Determine your eligibility – Visit on business

Canada has introduced a new entry requirement, known as an Electronic Travel Authorization (eTA), for visa-exempt foreign nationals who fly to Canada. This regulation becomes mandatory March 15, 2016. Exceptions include U.S. citizens and travellers with a valid visa. Read about the changes and how they may affect you.

You are a business visitor if you plan to visit Canada temporarily to:

  • look for ways to grow your business,
  • invest or
  • advance your business relationships.

If you are a business visitor, you may need to apply for an eTA or a visa to come to Canada. Find out if you need an eTA or a visa.

If you need an eTA, you should:

  • get it when you plan your trip – do not wait for the last minute to apply, and
  • travel to Canada with the passport you used to get your eTA.

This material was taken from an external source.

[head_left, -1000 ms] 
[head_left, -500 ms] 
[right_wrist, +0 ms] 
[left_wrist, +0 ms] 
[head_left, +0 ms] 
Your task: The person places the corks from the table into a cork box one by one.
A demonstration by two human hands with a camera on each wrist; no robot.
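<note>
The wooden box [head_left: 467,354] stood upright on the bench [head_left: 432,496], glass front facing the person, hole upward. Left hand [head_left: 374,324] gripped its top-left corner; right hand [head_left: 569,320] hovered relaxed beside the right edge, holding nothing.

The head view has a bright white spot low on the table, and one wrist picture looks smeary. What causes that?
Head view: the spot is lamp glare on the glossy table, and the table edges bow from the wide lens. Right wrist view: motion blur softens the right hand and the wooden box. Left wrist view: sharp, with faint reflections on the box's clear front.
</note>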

If you need a visitor visa, you must send certain documents with your application:

  • a letter of invitation from your potential business partner in Canada; and
  • 24-hour contact details for that person.

You may also need identification cards or proof that you have a job.

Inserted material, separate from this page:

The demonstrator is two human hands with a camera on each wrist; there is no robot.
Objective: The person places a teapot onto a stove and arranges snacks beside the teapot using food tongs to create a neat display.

As a business visitor, you must show that:

  • you plan to stay for less than six months,
  • you do not plan to enter the Canadian labour market,
  • your main place of business, and source of income and profits, is outside Canada,
  • you have documents that support your application and
  • you meet Canada’s basic entry requirements, because you
    • have a valid travel document, such as a passport,
    • have enough money for your stay and to return home,
    • plan to leave Canada at the end of your visit and
    • are not a criminal, security or health risk to Canadians.

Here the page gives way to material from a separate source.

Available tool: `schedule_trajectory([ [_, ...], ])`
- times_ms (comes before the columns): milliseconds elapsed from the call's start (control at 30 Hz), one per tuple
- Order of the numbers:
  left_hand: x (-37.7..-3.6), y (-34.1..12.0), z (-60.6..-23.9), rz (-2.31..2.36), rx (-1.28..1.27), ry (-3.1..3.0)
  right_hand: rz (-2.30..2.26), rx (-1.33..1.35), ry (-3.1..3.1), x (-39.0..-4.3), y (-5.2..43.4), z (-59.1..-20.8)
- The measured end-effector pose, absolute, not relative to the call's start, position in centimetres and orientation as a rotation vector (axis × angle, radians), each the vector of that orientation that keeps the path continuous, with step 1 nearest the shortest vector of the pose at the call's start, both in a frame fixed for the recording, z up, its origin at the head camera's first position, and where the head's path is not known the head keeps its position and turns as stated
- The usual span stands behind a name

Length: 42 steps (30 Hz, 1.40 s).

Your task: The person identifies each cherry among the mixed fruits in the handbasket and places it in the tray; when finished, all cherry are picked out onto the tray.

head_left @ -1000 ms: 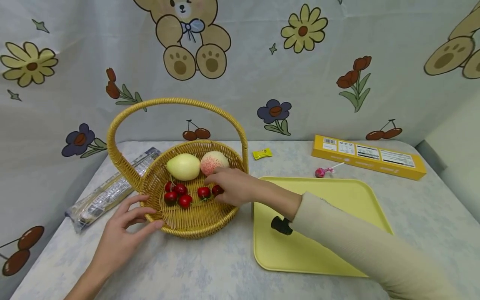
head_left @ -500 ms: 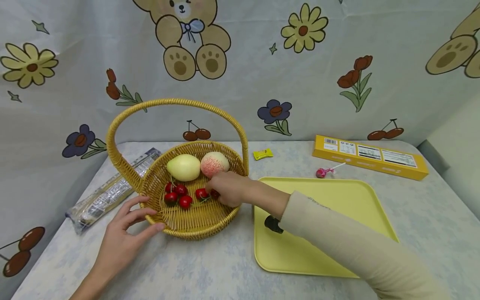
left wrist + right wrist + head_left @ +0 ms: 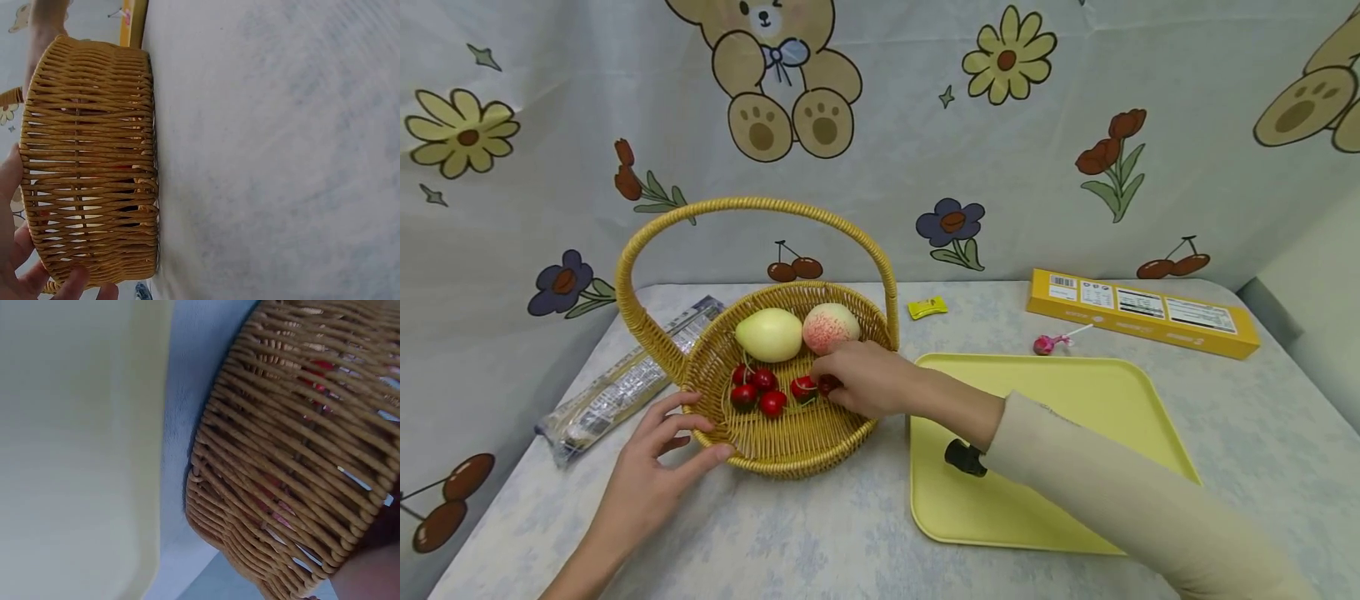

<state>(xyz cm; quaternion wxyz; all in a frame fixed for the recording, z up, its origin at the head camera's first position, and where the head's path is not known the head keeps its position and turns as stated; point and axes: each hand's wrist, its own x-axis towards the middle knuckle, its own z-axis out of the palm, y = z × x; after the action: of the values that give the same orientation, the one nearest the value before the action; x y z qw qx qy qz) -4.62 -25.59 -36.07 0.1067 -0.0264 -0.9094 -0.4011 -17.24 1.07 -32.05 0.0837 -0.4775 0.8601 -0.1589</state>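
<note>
A yellow wicker basket [image 3: 775, 468] with a tall arched handle stands on the table. My left hand [image 3: 651, 462] holds its rim at the front left, thumb over the edge; in the left wrist view the fingers [image 3: 75, 284] lie along the woven side. My right hand [image 3: 872, 379] reaches in over the right rim and pinches a dark red cherry [image 3: 827, 384], partly covered by the fingers. Beside it sits another cherry [image 3: 803, 388]. Several more cherries [image 3: 772, 404] lie to the left. Behind them are a pale yellow-green pear [image 3: 769, 334] and a pinkish peach [image 3: 831, 323].
A yellow tray [image 3: 1037, 508] lies right of the basket, under my right forearm. Behind it are a lollipop [image 3: 1045, 344], a yellow-wrapped candy [image 3: 927, 307] and a long yellow box [image 3: 1142, 315]. A silvery plastic-wrapped package [image 3: 617, 392] lies left of the basket.
My right hand has lowered from beside the peach onto the cherries, and its fingers have closed in on one. The cherry pair has shifted slightly. My left hand stays on the rim.
</note>
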Motion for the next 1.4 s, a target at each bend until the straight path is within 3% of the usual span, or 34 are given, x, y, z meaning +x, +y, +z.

Cross-border business can include:

  • buying Canadian goods or services for a foreign business or government,
  • taking orders for goods or services,
  • going to meetings, conferences, conventions or trade fairs,
  • giving after-sales service (managing, not doing hands-on labour),
  • being trained by a Canadian parent company that you work for outside Canada,
  • training employees of a Canadian branch of a foreign company or
  • being trained by a Canadian company that has sold you equipment or services.

Under the North American Free Trade Agreement, a U.S. or Mexican national may also take part in other activities, such as research, marketing and general services. For more information, see the Foreign Affairs, Trade and Development Canada website.

If you plan to stay longer than six months or plan to work in Canada, you may be considered a temporary worker and have to apply for a work permit.